=== Data supplied ===

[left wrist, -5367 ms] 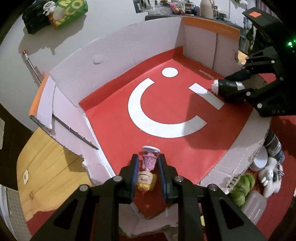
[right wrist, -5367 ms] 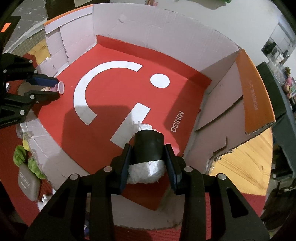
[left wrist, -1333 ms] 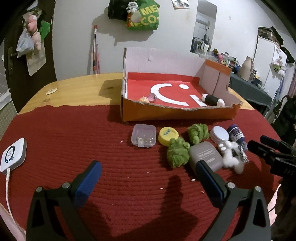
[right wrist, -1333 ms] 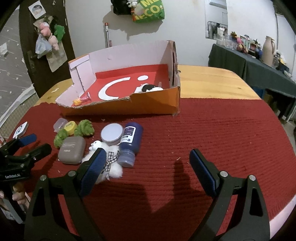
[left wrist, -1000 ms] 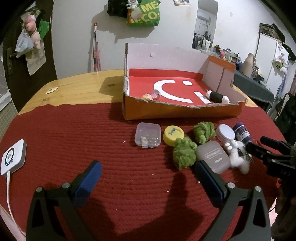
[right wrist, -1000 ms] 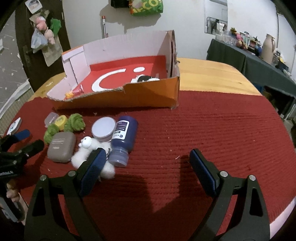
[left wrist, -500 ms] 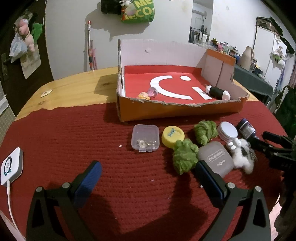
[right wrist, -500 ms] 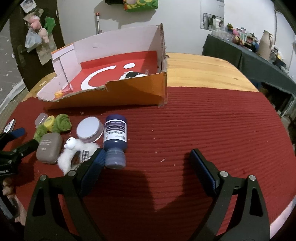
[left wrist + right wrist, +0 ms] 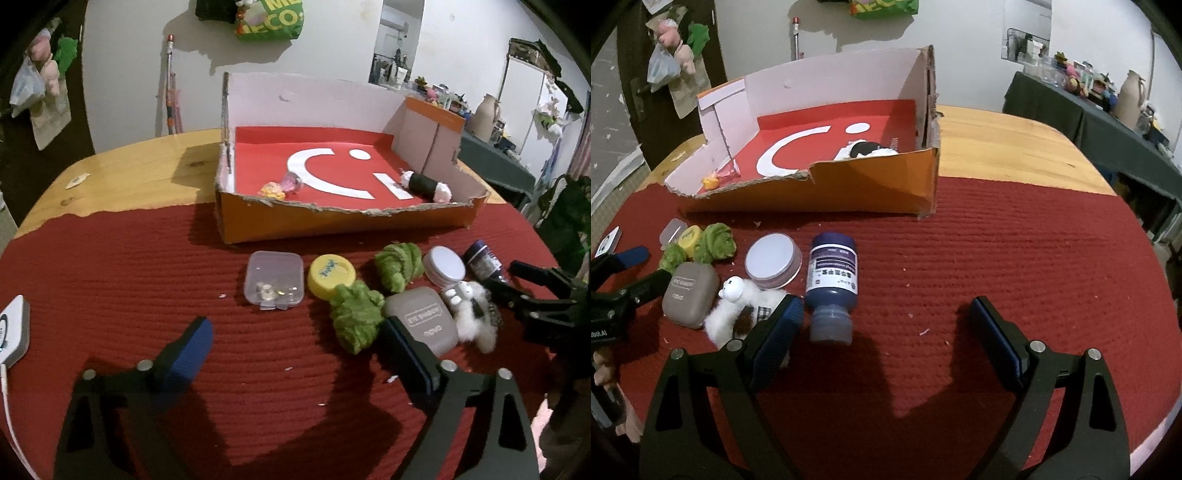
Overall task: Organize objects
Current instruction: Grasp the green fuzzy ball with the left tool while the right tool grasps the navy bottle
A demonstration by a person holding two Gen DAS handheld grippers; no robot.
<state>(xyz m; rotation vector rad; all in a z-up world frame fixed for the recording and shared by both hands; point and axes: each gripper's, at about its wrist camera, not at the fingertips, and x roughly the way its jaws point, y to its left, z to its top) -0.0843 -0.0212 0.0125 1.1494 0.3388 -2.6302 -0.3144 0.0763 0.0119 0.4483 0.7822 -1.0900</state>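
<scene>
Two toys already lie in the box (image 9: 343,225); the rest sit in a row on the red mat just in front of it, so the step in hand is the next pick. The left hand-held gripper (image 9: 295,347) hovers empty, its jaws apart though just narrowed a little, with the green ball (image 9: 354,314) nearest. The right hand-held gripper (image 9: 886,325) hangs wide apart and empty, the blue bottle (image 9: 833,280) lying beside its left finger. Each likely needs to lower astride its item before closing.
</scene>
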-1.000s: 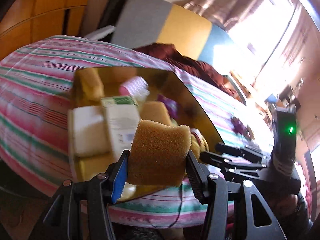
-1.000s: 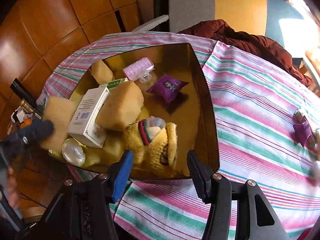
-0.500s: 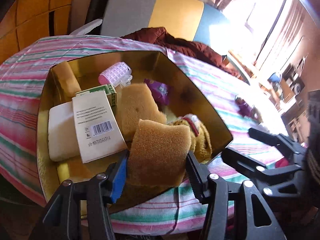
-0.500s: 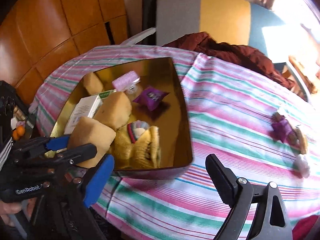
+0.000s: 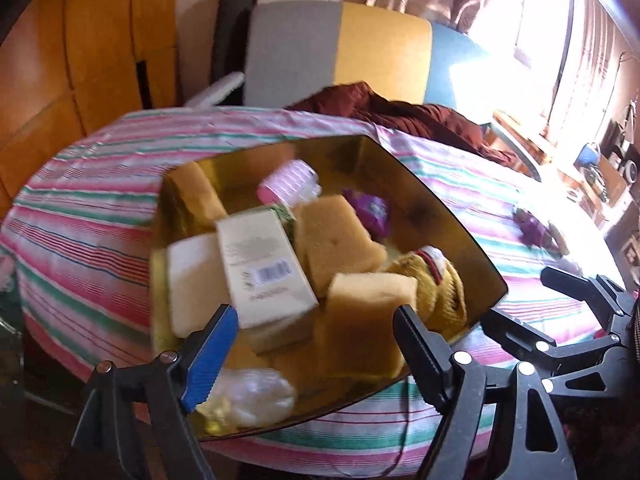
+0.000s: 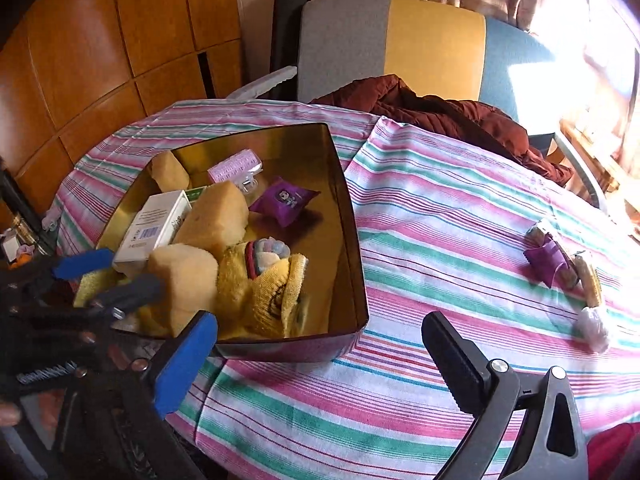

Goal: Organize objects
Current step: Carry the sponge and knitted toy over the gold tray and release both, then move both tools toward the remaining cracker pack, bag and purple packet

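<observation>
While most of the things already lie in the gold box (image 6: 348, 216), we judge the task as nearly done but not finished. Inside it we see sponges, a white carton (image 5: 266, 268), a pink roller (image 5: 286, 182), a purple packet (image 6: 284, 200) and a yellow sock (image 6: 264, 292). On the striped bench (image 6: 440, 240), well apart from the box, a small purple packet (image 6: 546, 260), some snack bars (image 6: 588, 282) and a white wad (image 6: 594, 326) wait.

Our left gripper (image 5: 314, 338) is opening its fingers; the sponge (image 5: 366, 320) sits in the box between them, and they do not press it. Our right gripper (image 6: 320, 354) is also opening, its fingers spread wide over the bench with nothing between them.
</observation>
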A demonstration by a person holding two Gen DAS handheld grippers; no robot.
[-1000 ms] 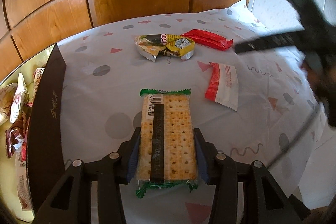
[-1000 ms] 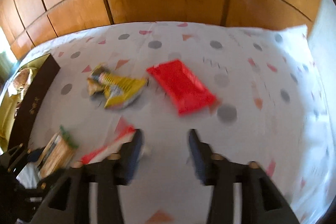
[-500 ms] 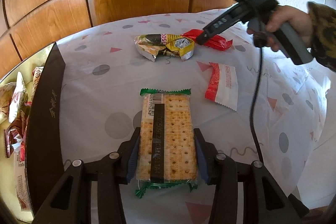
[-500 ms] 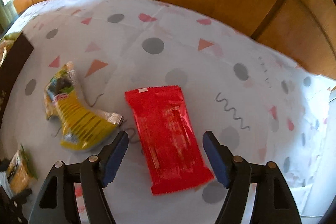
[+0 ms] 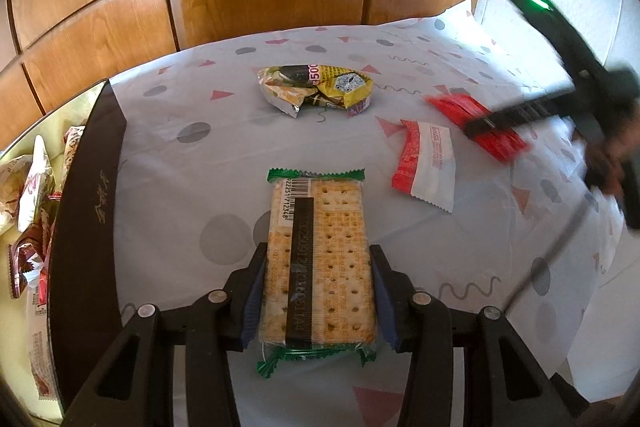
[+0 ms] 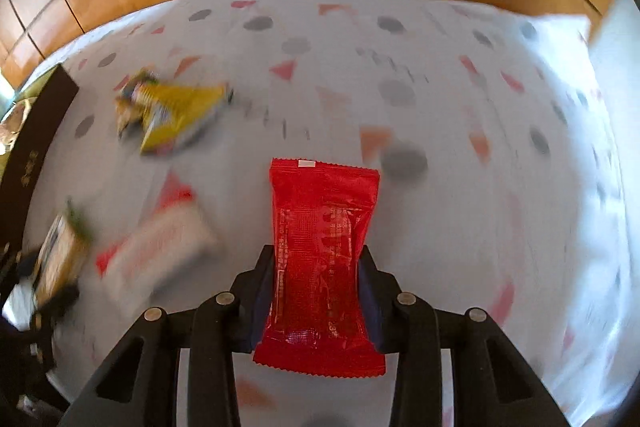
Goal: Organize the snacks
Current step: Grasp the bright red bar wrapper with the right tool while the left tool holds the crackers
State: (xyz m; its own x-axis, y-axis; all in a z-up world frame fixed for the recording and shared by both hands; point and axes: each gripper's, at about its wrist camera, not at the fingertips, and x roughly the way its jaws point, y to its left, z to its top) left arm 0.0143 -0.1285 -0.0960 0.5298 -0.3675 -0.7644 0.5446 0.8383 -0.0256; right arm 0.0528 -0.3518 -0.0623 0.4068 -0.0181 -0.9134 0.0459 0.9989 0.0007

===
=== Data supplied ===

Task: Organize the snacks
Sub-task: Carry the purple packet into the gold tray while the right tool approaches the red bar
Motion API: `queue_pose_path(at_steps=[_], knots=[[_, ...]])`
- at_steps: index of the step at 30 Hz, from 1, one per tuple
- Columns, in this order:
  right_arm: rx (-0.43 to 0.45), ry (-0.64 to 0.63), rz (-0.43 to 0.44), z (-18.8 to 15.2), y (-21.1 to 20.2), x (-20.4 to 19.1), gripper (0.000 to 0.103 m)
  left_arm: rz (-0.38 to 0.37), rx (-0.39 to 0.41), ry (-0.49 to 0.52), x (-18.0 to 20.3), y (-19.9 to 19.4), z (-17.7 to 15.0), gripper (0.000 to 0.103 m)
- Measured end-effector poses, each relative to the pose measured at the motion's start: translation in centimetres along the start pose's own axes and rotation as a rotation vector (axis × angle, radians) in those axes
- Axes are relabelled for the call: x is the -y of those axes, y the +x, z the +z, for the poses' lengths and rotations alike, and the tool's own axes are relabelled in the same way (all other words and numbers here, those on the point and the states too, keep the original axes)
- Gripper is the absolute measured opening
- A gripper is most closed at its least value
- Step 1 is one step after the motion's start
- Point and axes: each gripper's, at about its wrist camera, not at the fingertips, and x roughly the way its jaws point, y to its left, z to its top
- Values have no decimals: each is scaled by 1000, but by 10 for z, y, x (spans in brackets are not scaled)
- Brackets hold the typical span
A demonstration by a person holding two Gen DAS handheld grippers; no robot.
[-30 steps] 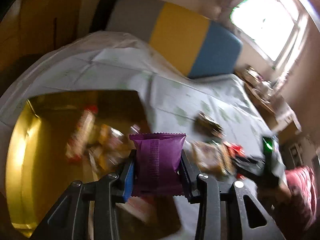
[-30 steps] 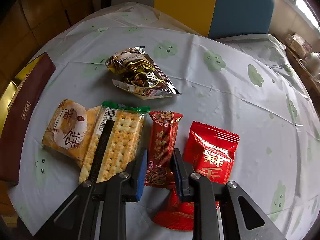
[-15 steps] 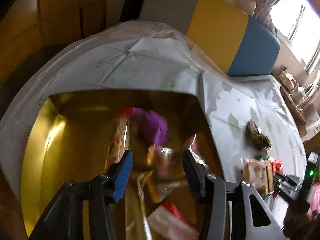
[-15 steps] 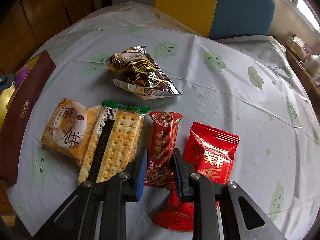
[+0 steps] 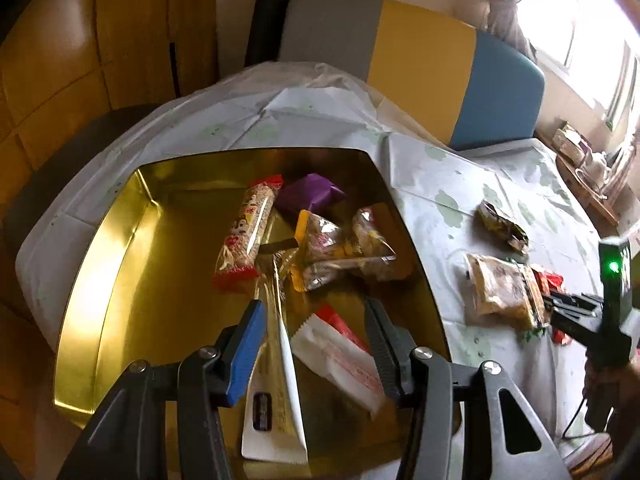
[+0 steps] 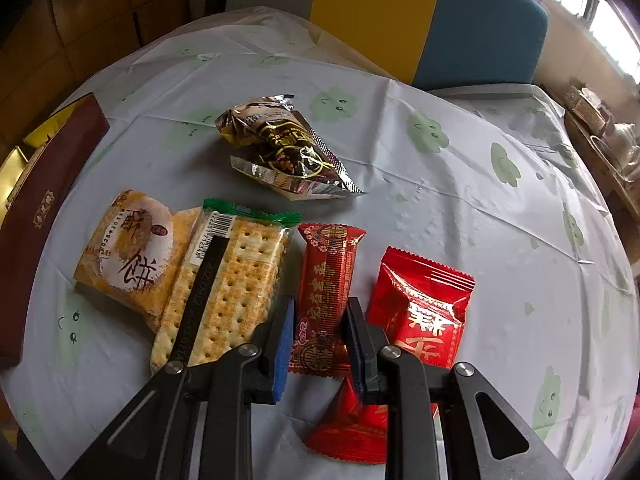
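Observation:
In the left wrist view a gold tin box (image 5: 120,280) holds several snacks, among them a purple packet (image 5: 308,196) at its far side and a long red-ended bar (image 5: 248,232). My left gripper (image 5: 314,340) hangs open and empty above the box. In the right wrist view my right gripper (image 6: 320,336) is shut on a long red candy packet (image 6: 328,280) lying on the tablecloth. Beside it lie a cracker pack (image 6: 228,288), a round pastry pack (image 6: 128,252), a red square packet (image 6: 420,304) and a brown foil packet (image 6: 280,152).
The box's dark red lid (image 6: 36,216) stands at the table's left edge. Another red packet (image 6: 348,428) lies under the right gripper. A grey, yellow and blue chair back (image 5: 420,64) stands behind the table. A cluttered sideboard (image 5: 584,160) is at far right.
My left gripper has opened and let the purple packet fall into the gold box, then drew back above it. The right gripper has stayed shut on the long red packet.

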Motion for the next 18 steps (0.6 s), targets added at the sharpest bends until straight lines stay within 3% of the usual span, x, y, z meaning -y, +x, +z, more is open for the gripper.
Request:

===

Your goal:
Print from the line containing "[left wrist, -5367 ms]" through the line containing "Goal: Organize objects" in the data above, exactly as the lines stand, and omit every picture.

Written solution:
[left wrist, -5367 ms] 
[right wrist, -5367 ms] 
[left wrist, -1333 ms] 
[right wrist, -1333 ms] 
[left wrist, -1000 ms] 
[right wrist, -1000 ms] 
[left wrist, -500 ms] 
[right wrist, -500 ms] 
[left wrist + right wrist, +0 ms] 
Overall task: Organize objects
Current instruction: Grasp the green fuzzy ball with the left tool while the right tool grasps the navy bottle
A demonstration by a person holding two Gen DAS handheld grippers; no robot.
<state>(xyz m; rotation vector rad; all in a z-up world frame fixed for the recording and shared by both hands; point and axes: each gripper's, at about its wrist camera, not at the fingertips, and x roughly the way its jaws point, y to its left, z to its top) -0.0843 -0.0212 0.0125 1.1494 0.3388 -2.6302 -0.3144 0.0763 0.0119 0.4483 0.7822 -1.0900</state>
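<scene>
Two toys already lie in the box (image 9: 343,225); the rest sit in a row on the red mat just in front of it, so the step in hand is the next pick. The left hand-held gripper (image 9: 295,347) hovers empty, its jaws apart though just narrowed a little, with the green ball (image 9: 354,314) nearest. The right hand-held gripper (image 9: 886,325) hangs wide apart and empty, the blue bottle (image 9: 833,280) lying beside its left finger. Each likely needs to lower astride its item before closing.
</scene>
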-1.000s: 
-1.000s: 
-0.500s: 
-0.500s: 
+0.000s: 
+0.000s: 

Goal: Organize objects

The response is complete as it stands.